(EXERCISE) Each record has to be returned exactly as it appears.

━━━ EXCERPTED DATA ━━━

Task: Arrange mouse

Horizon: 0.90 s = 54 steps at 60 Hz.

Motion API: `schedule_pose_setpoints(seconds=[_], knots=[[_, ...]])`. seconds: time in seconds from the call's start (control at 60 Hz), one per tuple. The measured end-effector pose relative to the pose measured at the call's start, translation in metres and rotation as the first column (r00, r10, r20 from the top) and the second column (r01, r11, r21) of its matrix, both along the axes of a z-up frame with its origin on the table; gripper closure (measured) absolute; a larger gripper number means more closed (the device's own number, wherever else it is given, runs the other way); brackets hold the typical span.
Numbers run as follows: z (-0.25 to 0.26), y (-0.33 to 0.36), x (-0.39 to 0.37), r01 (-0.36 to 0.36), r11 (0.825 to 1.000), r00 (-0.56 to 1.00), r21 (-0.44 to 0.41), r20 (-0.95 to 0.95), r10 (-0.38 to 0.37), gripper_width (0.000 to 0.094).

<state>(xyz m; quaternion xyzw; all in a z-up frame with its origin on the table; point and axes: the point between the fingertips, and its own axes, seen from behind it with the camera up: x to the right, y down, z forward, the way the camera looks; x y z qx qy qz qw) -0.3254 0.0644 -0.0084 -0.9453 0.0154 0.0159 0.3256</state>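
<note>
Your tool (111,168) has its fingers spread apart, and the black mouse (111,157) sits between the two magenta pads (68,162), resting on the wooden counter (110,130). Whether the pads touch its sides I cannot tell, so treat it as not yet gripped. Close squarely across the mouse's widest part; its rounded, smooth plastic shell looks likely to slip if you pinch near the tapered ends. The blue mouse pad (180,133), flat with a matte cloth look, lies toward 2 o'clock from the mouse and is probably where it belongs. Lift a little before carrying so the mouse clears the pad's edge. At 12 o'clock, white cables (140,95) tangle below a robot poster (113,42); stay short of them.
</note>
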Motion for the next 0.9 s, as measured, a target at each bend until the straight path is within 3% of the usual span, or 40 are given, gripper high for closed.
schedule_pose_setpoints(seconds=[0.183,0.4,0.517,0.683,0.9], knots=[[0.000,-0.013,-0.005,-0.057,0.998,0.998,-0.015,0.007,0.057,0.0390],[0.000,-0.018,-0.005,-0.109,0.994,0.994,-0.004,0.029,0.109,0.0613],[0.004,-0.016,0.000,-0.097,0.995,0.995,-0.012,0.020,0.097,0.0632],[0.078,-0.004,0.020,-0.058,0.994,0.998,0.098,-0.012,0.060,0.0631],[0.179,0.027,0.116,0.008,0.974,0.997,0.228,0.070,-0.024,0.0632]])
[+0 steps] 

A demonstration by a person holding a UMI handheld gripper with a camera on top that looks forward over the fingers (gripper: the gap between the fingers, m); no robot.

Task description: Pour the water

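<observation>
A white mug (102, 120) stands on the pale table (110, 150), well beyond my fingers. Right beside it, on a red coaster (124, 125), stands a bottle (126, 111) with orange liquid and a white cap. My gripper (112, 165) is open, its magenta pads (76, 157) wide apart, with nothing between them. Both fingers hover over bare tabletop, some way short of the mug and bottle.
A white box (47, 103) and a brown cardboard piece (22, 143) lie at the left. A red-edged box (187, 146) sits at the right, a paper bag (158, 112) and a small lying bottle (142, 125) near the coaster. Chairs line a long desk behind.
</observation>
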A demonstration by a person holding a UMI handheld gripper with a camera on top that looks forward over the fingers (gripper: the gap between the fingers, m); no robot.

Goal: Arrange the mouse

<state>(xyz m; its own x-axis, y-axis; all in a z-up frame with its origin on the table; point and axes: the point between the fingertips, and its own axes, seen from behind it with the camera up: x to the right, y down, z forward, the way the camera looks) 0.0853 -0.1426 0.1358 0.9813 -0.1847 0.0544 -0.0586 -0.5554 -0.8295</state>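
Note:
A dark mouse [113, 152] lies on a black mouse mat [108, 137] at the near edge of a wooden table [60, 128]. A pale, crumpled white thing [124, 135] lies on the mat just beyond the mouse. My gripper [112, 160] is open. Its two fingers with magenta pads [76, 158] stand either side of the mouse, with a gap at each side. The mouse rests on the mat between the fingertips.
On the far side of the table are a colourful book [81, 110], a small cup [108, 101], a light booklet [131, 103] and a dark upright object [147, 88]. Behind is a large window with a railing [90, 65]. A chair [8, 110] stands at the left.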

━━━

(RESPONSE FOR THIS EXERCISE)
Task: Arrange mouse

Horizon: 0.90 s = 54 steps at 60 Hz.

Motion API: `schedule_pose_setpoints(seconds=[_], knots=[[_, ...]])`. seconds: time in seconds from the call's start (control at 60 Hz), one per tuple. The measured end-effector pose relative to the pose measured at the call's start, translation in metres and rotation as the first column (r00, r10, r20 from the top) and the second column (r01, r11, r21) of its matrix, both along the axes of a z-up frame with its origin on the table; gripper closure (measured) absolute; a larger gripper number means more closed (the device's own number, wherever else it is given, runs the other way); brackets hold the typical span.
Numbers run as follows: z (-0.25 to 0.26), y (-0.33 to 0.36), x (-0.39 to 0.37), r01 (-0.36 to 0.36), r11 (0.825 to 1.000), r00 (-0.56 to 1.00), r21 (-0.44 to 0.41), r20 (-0.95 to 0.95), r10 (-0.38 to 0.37), gripper_width (0.000 to 0.094).

<state>(xyz m; quaternion xyzw; all in a z-up frame with its origin on the table; point and axes: the point between the fingertips, and its own axes, seen from behind it with the camera up: x to the right, y down, z forward, the way the camera looks; x y z qx qy qz qw) -0.3254 0.0644 -0.0084 -0.9453 0.0154 0.0159 0.3256</state>
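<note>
Your tool (111,168) has its fingers spread apart, and the black mouse (111,157) sits between the two magenta pads (68,162), resting on the wooden counter (110,130). Whether the pads touch its sides I cannot tell, so treat it as not yet gripped. Close squarely across the mouse's widest part; its rounded, smooth plastic shell looks likely to slip if you pinch near the tapered ends. The blue mouse pad (180,133), flat with a matte cloth look, lies toward 2 o'clock from the mouse and is probably where it belongs. Lift a little before carrying so the mouse clears the pad's edge. At 12 o'clock, white cables (140,95) tangle below a robot poster (113,42); stay short of them.
</note>
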Motion for the next 0.9 s, as measured, a target at each bend until the straight path is within 3% of the usual span, or 40 are given, gripper high for closed.
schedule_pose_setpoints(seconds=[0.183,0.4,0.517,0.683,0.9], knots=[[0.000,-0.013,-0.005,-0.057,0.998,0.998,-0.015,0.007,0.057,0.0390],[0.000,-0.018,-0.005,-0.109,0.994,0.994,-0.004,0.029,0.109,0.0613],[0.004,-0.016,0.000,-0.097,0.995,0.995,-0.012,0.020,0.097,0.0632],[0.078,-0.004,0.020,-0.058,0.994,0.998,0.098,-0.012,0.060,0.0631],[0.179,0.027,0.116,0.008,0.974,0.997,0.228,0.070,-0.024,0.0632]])
[+0 steps] 

A demonstration by a person holding a UMI handheld gripper with a camera on top that looks forward over the fingers (gripper: the gap between the fingers, m); no robot.

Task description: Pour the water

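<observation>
A white mug (102, 120) stands on the pale table (110, 150), well beyond my fingers. Right beside it, on a red coaster (124, 125), stands a bottle (126, 111) with orange liquid and a white cap. My gripper (112, 165) is open, its magenta pads (76, 157) wide apart, with nothing between them. Both fingers hover over bare tabletop, some way short of the mug and bottle.
A white box (47, 103) and a brown cardboard piece (22, 143) lie at the left. A red-edged box (187, 146) sits at the right, a paper bag (158, 112) and a small lying bottle (142, 125) near the coaster. Chairs line a long desk behind.
</observation>
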A demonstration by a person holding a UMI handheld gripper with a camera on top that looks forward over the fingers (gripper: the gap between the fingers, m); no robot.

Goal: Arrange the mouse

<state>(xyz m; its own x-axis, y-axis; all in a z-up frame with its origin on the table; point and axes: the point between the fingertips, and its own axes, seen from behind it with the camera up: x to the right, y down, z forward, the way the camera looks) 0.0853 -0.1426 0.1358 0.9813 -0.1847 0.0544 -0.0586 -0.5554 -0.8295</state>
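Note:
A dark mouse [113, 152] lies on a black mouse mat [108, 137] at the near edge of a wooden table [60, 128]. A pale, crumpled white thing [124, 135] lies on the mat just beyond the mouse. My gripper [112, 160] is open. Its two fingers with magenta pads [76, 158] stand either side of the mouse, with a gap at each side. The mouse rests on the mat between the fingertips.
On the far side of the table are a colourful book [81, 110], a small cup [108, 101], a light booklet [131, 103] and a dark upright object [147, 88]. Behind is a large window with a railing [90, 65]. A chair [8, 110] stands at the left.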

The answer has been given, and the exercise is done.